_To do:_
Only lines that contain the word "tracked" belong in the answer; copy them from the records below.
'''
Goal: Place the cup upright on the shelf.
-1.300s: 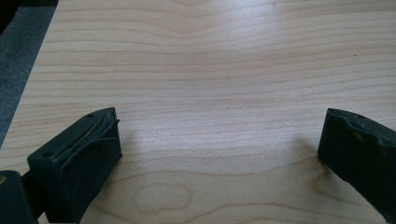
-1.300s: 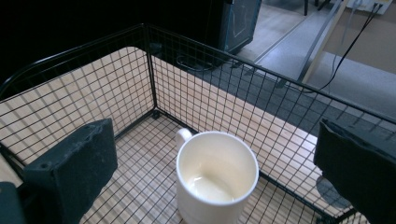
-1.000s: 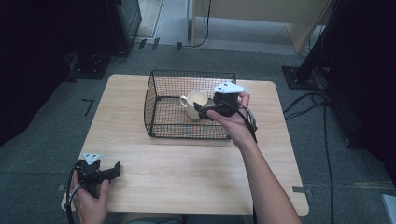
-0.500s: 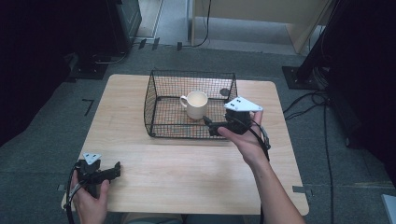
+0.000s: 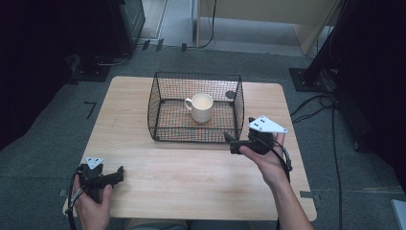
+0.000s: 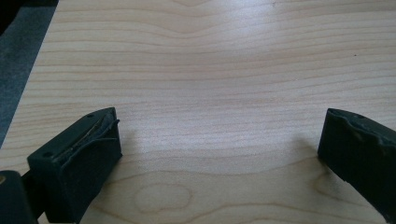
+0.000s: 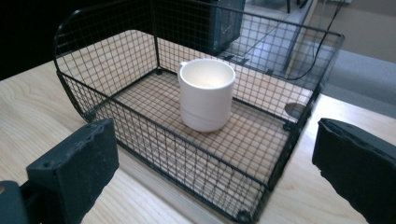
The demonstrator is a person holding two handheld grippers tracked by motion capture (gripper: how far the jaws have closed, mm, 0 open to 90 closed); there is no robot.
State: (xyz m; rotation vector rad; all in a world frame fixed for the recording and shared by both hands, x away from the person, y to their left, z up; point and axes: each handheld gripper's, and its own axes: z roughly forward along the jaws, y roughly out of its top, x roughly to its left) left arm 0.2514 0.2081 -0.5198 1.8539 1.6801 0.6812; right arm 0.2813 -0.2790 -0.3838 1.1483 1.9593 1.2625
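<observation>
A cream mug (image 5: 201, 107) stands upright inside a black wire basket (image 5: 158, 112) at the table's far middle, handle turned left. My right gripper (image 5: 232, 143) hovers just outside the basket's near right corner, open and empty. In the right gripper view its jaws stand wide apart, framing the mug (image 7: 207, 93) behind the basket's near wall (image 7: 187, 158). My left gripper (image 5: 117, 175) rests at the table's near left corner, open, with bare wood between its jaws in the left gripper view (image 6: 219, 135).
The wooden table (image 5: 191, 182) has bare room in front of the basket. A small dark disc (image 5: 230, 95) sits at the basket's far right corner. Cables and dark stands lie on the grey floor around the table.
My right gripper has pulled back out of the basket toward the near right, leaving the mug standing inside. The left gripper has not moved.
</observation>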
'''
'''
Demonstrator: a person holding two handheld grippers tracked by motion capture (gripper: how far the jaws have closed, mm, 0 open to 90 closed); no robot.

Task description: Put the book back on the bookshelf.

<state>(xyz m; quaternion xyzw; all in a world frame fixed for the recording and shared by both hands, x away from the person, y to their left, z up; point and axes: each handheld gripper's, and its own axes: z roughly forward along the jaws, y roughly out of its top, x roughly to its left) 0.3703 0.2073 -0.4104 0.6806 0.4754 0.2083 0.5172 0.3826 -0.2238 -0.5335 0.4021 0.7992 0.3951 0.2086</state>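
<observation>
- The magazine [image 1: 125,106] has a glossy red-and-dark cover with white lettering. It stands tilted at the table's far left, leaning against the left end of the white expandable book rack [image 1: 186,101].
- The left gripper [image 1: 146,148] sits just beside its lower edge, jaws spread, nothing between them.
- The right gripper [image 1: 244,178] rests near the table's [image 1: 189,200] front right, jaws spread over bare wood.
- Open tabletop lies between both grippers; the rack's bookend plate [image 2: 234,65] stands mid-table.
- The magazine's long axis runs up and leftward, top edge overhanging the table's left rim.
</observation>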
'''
_Output of the exercise:_
The demonstrator is a person holding two handheld grippers tracked by motion capture (gripper: how far the jaws have closed, mm, 0 open to 90 closed); there is no robot.
Demonstrator: a person holding two handheld grippers tracked by motion capture (gripper: how far the jaws have closed, mm, 0 open to 90 closed); no robot.

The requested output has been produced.